= WORK INSTRUCTION =
Restate the opening lines of the material below word for word, stopping after the line that contains "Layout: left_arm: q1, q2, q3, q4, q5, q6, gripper".

(SUPPLIED INFORMATION Opens)

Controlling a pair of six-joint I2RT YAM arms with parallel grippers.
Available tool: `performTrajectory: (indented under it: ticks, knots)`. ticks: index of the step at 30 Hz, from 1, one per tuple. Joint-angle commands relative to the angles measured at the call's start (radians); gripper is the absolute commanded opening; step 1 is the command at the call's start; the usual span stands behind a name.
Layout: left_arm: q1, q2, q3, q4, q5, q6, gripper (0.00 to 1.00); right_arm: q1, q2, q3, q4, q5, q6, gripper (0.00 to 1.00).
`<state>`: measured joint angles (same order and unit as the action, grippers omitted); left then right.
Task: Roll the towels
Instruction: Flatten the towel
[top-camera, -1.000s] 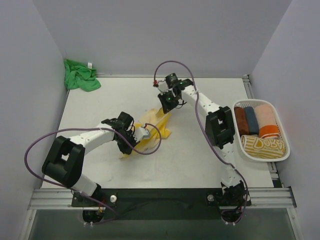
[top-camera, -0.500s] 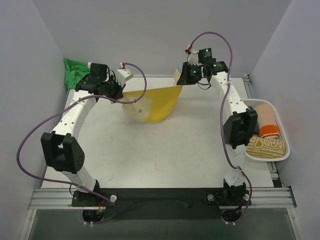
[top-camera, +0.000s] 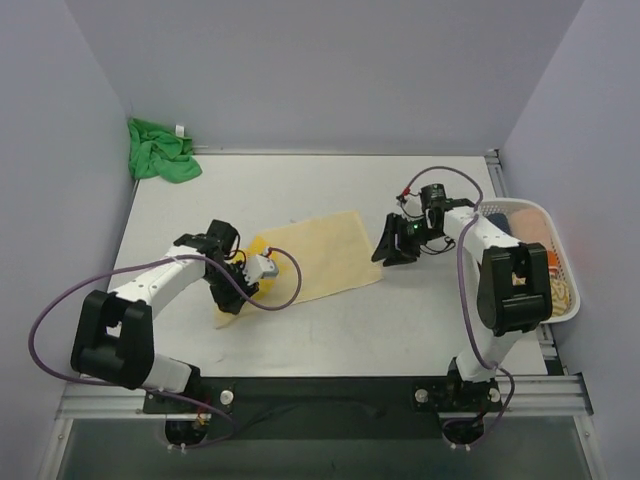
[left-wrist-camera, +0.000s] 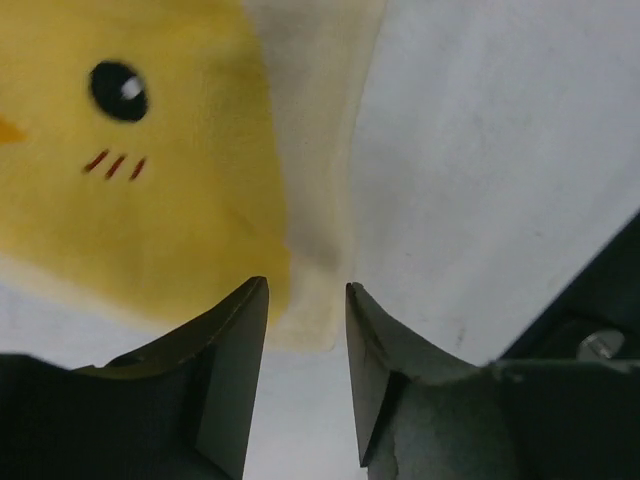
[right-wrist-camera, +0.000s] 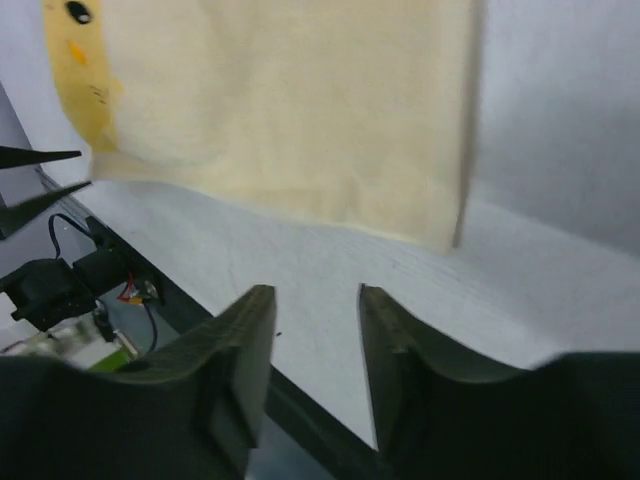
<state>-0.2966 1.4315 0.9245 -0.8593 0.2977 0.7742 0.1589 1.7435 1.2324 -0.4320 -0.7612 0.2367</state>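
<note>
The yellow towel (top-camera: 320, 255) lies spread flat on the counter (top-camera: 420, 320), chick face up, directly between my two grippers. Its long axis runs roughly from one gripper to the other, tilted a little so the right end sits farther from the bases.

On the left wrist camera, the towel's pale corner (left-wrist-camera: 315, 290) reaches just to the tips of the left gripper (left-wrist-camera: 305, 330). The rest of the cloth fans out ahead and to the left of that gripper. Its jaws are parted by a narrow gap with bare counter showing through, and I judge they have nothing clamped.

The right gripper (right-wrist-camera: 315, 300) is low over the counter just short of the opposite end. The near corner of the towel (right-wrist-camera: 300, 120) lies slightly ahead and to the right of its gap. These jaws are also parted and empty.

I judge the left gripper is the closer one, practically on its corner, so a roll along the long axis could start from there.

The green towel (top-camera: 160, 152) sits bunched well beyond the left gripper, in the far corner. A white basket (top-camera: 560, 305) holding rolled cloths is off to the outer side of the right arm.
</note>
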Motion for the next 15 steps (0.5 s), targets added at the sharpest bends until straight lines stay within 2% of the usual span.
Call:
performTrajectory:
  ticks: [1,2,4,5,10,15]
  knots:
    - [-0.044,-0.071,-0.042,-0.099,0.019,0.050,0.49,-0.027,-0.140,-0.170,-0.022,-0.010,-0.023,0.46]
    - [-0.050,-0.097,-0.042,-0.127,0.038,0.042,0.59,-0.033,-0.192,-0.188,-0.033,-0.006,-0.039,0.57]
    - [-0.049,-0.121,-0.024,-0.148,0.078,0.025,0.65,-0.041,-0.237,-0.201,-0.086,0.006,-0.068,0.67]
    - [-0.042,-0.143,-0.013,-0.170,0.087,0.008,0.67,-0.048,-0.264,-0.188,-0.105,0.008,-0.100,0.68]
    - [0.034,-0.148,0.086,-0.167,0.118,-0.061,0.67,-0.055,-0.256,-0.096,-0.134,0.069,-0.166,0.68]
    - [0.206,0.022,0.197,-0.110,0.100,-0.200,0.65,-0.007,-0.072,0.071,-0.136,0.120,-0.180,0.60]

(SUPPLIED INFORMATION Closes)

= RESULT OF THE EXERCISE =
Controlling a pair of six-joint I2RT YAM arms with parallel grippers.
Available tool: `performTrajectory: (indented under it: ticks, knots)`. ticks: index of the step at 30 Hz, from 1, one per tuple. Joint-angle commands relative to the angles measured at the call's start (radians); gripper is the absolute commanded opening; step 1 is the command at the call's start; the usual span stands behind a name.
Layout: left_arm: q1, q2, q3, q4, q5, q6, gripper (0.00 to 1.00); right_arm: q1, q2, q3, q4, q5, q6, gripper (0.00 to 1.00).

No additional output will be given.